The investigators found that the coadministration of steady-state ritonavir-boosted tipranavir with single-dose rifabutin caused statistically significant increases in all 3 primary pharmacokinetic parameters -- AUC, C_max and C (12 hours) -- for both rifabutin and its main metabolite, but that a single dose of rifabutin did not have a clinically relevant effect on the steady-state pharmacokinetics of ritonavir-boosted tipranavir.

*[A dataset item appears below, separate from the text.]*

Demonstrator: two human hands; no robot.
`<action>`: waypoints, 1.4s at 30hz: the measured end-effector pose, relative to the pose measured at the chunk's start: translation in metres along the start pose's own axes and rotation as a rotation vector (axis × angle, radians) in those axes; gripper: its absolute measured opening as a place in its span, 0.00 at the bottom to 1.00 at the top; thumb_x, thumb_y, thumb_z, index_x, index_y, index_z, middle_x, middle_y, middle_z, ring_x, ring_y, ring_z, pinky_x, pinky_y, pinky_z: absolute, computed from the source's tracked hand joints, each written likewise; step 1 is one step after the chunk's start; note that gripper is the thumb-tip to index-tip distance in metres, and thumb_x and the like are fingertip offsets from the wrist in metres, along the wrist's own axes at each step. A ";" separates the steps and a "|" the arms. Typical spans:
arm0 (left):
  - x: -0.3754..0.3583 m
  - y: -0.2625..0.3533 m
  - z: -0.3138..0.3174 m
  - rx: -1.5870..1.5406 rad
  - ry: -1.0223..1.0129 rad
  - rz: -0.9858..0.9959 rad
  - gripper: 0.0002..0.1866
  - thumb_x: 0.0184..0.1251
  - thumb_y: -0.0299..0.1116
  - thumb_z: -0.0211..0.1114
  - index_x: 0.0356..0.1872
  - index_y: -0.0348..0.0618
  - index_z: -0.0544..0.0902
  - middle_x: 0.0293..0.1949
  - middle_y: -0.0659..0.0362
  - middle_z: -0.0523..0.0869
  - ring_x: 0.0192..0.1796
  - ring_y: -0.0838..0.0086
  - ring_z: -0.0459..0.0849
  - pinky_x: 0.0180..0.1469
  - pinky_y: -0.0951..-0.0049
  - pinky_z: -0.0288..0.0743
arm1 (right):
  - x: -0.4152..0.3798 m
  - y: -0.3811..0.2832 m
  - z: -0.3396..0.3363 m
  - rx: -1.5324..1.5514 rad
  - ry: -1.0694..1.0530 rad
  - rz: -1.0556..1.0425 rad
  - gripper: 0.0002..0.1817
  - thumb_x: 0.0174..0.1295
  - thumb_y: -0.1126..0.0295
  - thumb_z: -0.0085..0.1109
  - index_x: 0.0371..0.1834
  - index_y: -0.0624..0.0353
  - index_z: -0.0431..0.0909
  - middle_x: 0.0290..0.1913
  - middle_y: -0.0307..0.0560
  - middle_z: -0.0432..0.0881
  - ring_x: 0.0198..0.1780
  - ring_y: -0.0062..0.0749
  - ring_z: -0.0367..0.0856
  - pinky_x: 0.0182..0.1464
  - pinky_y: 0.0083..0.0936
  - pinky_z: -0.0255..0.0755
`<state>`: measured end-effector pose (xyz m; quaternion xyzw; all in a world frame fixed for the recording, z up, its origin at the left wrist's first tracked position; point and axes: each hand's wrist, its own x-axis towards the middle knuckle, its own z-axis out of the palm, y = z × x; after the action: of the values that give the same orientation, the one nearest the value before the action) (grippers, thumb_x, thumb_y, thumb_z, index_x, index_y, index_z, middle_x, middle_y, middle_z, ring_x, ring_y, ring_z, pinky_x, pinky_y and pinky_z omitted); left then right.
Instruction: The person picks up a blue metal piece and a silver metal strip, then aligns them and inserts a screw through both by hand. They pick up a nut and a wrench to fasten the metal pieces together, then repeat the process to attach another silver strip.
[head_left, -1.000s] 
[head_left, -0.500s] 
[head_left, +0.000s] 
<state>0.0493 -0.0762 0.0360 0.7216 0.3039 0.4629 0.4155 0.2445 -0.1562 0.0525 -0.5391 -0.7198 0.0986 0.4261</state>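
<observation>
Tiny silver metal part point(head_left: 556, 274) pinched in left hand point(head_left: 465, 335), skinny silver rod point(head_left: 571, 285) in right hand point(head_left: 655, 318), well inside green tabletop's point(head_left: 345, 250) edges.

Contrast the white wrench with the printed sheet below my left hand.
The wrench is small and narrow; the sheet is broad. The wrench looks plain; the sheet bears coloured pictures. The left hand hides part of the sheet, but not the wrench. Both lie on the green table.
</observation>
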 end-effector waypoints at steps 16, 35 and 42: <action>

This is a pharmacokinetic dynamic that has been observed with other PIs and non-nucleoside reverse transcriptase inhibitors (NNRTIs) -- a dynamic that has resulted in updated recommendations by the U.S. Centers for Disease Control and Prevention to reduce the dose of rifampin (Rifadin, Rimactane) or rifabutin when treating tuberculosis in HIV-infected patients who are taking PIs or NNRTIs. Similarly, this study suggests that patients taking ritonavir-boosted tipranavir with rifabutin should receive a reduced rifabutin dose (150 mg) 3 times weekly. These patients also need to be monitored closely for potential emergence of adverse events associated with rifabutin therapy, including fever, gastrointestinal problems, rash and sore throat.

Ritonavir-Boosted Tipranavir Excretion Mass Balance and Metabolite Profile

In another study (Abstract A-455), investigators aimed to characterize the steady-state excretion mass balance, major metabolites and pharmacokinetics of ritonavir-boosted tipranavir.

The researchers administered tipranavir labeled with radioactive C-14 to 12 healthy, HIV-uninfected volunteers, and then performed extensive analyses of serum, urine and feces to determine the rate of excretion. They found that unchanged tipranavir represented 98.4% to 99.7% of the plasma radioactivity. Most of the elimination of radioactive tipranavir was via feces. The most common form of excreted radioactivity was generally unchanged tipranavir, but one metabolite, H-3 glucoronide, was the most common form recovered in the urine.

In this study, steady-state plasma concentration of twice-daily tipranavir 500 mg coadministered with twice-daily ritonavir 200 mg was achieved by day 7. As with most other boosted PIs, a dose adjustment to the ritonavir-boosted tipranavir will likely not be needed in patients with renal insufficiency.